Directions for this task :: The entries below contain pictures, which are to be left out; write out exactly, and only, the lines from the line with "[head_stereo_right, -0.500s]" up to and including the line with "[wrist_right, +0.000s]".

Records supplied ::

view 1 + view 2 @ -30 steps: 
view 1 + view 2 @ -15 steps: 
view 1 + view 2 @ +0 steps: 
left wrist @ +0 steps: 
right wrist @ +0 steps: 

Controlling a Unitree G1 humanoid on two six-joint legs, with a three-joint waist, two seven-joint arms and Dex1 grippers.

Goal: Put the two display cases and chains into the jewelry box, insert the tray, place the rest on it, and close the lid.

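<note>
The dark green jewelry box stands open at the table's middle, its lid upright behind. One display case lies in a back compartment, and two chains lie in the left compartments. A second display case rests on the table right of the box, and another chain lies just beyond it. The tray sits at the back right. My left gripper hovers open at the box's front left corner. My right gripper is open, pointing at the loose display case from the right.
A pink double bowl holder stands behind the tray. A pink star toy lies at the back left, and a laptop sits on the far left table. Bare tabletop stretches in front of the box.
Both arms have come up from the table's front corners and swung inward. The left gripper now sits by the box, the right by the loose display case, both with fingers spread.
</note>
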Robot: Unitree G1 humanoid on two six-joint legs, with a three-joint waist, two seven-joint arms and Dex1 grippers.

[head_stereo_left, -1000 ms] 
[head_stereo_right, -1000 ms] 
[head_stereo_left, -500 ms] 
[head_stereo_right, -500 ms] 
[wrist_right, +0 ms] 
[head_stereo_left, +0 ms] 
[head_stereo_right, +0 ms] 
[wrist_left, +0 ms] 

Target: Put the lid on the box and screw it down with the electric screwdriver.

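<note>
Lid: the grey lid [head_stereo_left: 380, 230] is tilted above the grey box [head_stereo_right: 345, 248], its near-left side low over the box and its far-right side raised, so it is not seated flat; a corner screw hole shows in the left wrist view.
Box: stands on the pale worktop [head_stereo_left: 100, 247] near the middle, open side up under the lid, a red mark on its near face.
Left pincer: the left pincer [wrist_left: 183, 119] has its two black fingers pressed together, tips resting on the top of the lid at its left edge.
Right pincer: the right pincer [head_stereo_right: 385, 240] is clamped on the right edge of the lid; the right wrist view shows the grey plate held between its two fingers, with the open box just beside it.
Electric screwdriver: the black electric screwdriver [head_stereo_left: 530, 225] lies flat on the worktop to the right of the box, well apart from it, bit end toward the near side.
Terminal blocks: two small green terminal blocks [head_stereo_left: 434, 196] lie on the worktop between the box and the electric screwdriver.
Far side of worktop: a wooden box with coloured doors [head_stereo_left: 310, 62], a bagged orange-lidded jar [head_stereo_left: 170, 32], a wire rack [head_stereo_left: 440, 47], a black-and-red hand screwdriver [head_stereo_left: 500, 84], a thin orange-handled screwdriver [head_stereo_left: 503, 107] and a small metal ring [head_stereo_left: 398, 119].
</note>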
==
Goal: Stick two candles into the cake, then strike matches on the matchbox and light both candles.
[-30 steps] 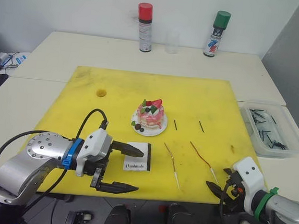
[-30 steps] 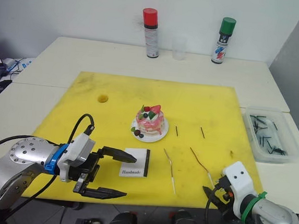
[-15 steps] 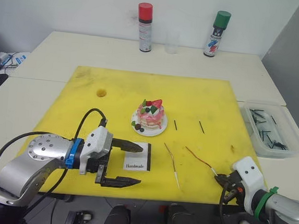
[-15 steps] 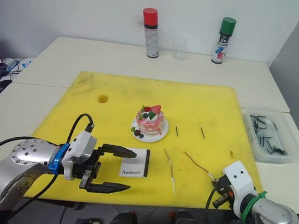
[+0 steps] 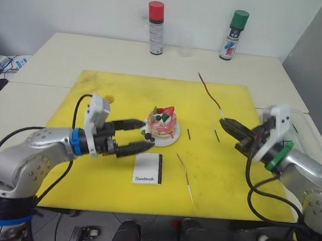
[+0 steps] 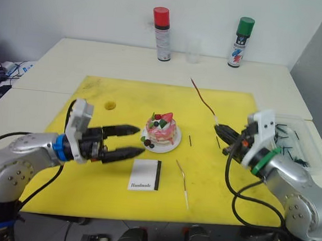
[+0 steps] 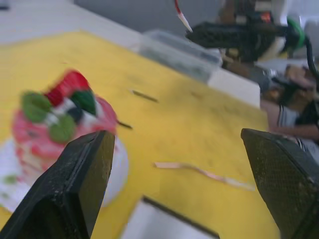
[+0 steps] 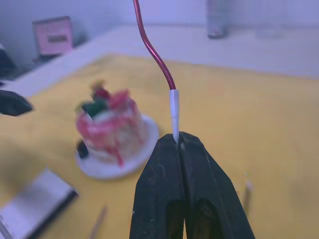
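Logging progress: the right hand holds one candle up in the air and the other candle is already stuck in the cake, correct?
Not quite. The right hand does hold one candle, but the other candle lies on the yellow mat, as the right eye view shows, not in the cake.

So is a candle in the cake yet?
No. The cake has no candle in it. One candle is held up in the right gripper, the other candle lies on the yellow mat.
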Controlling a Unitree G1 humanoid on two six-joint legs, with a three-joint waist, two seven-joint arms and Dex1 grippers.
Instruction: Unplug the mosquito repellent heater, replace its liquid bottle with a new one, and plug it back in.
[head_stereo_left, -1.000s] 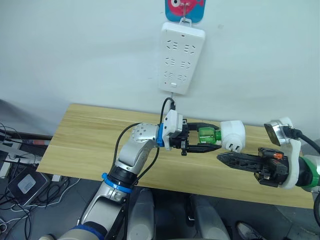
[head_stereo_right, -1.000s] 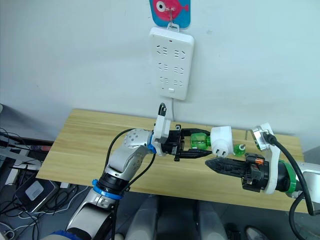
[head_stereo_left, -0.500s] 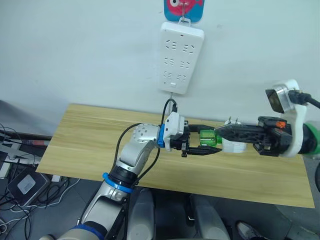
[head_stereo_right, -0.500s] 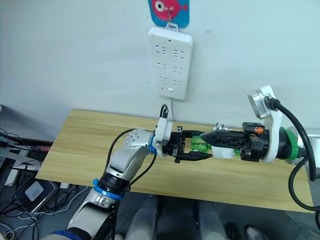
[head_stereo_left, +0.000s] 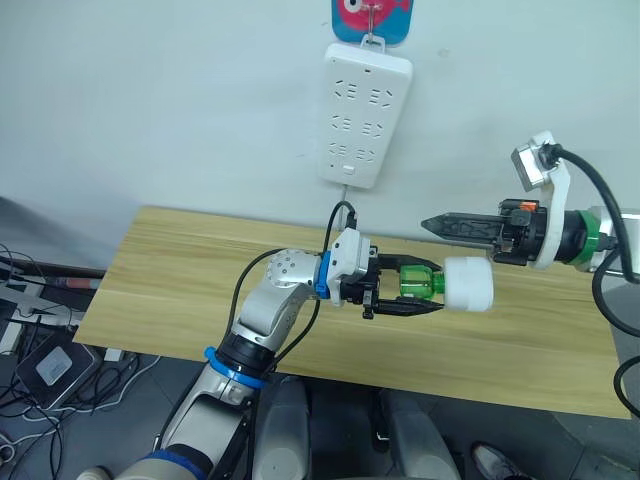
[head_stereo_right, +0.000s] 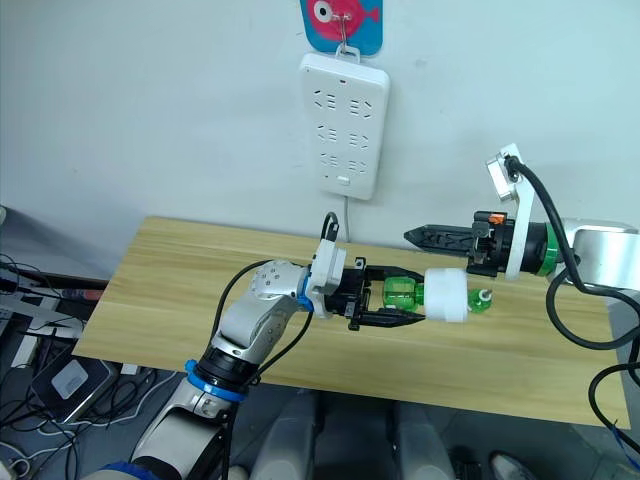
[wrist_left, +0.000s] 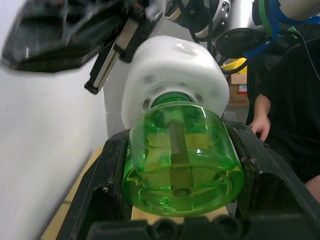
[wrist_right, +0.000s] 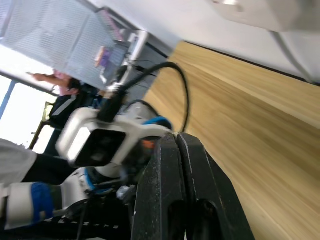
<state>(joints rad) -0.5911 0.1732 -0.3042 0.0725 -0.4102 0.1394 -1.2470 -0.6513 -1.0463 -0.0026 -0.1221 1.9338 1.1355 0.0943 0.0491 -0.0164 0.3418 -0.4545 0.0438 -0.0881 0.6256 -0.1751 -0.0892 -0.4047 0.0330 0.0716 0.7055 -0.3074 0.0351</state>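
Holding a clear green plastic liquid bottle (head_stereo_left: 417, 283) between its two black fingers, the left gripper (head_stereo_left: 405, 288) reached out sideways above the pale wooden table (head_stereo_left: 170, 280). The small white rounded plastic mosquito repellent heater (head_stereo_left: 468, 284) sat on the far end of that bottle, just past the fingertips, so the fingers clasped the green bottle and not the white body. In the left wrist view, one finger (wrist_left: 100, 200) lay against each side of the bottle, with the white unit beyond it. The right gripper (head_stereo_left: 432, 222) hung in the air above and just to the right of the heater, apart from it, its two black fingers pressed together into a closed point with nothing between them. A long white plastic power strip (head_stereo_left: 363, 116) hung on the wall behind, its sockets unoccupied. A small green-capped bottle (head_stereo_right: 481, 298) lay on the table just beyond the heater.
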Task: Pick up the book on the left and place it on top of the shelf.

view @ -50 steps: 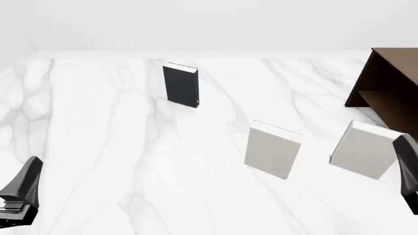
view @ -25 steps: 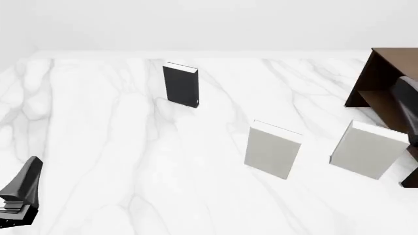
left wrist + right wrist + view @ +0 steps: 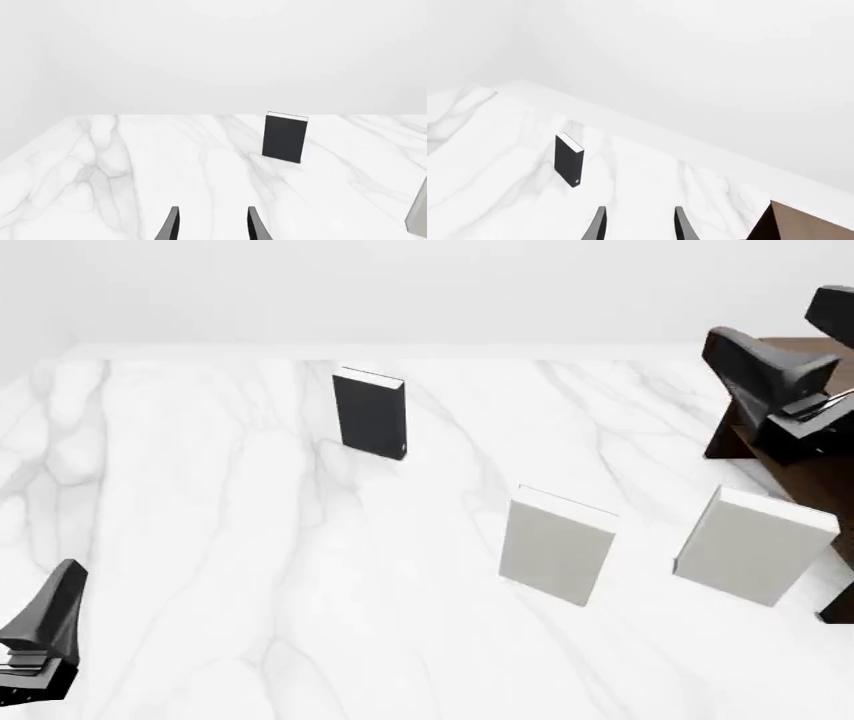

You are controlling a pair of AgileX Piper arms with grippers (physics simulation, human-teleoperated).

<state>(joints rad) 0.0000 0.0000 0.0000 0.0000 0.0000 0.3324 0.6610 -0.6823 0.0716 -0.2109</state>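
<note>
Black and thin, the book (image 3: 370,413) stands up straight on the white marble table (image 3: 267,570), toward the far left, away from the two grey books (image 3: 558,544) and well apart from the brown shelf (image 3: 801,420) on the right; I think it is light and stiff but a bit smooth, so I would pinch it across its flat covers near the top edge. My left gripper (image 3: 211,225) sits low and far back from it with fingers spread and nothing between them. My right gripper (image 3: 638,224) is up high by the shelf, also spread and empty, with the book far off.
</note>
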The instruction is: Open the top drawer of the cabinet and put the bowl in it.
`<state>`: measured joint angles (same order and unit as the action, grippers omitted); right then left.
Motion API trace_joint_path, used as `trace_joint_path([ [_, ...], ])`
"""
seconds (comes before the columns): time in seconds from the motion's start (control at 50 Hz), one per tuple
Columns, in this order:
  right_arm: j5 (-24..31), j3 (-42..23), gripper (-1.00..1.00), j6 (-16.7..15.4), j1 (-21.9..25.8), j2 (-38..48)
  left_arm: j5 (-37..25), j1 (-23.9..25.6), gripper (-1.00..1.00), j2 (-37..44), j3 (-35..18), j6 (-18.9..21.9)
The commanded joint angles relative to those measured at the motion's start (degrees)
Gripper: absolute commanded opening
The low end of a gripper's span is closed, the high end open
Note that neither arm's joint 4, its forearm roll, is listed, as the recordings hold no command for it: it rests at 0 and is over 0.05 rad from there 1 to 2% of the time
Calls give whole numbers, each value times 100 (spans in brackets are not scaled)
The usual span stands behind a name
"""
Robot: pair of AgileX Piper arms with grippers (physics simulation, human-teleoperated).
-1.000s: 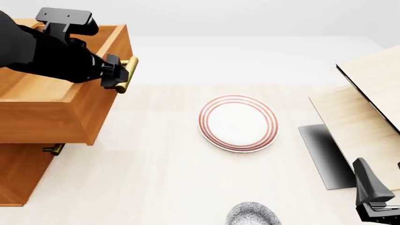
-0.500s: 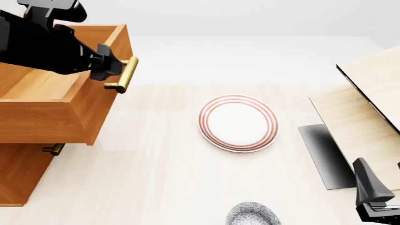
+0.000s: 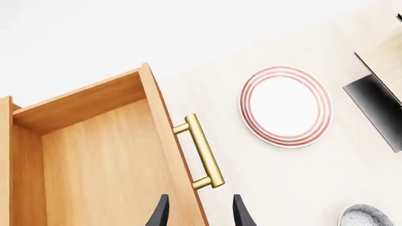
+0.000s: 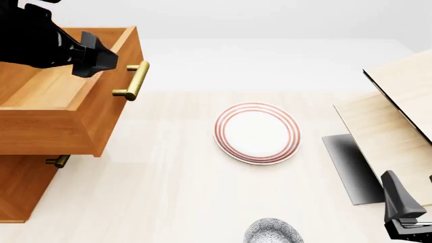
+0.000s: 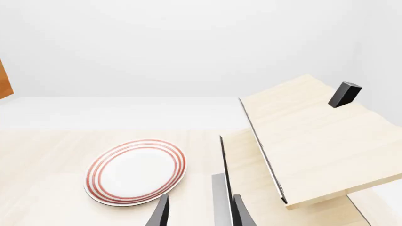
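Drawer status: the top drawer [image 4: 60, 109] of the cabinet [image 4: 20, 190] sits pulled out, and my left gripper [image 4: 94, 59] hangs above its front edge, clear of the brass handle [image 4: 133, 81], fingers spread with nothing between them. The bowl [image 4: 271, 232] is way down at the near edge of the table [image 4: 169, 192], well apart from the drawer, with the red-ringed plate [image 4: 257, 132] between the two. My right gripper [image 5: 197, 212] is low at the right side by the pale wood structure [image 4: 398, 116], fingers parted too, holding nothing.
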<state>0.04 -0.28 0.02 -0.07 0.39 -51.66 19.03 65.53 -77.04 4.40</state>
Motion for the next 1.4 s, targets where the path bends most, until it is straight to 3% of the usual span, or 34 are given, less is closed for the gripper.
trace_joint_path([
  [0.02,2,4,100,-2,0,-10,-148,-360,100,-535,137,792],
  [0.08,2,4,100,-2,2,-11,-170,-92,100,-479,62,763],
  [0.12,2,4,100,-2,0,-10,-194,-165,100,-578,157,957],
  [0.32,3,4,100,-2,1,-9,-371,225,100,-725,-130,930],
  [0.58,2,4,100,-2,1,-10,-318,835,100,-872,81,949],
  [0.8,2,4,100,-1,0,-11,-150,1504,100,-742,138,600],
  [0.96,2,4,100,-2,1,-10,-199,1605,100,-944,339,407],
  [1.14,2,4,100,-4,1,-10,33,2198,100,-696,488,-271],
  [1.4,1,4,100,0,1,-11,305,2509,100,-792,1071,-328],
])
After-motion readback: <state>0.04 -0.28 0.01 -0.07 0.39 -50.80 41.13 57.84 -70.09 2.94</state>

Reply to the exercise ::
[head_stereo_right, -0.500s] 
[head_stereo_left, +0.000s] 
[head_stereo_right, +0.000s] 
[wrist_left, +0.000s] 
[wrist_right, +0.000s] 

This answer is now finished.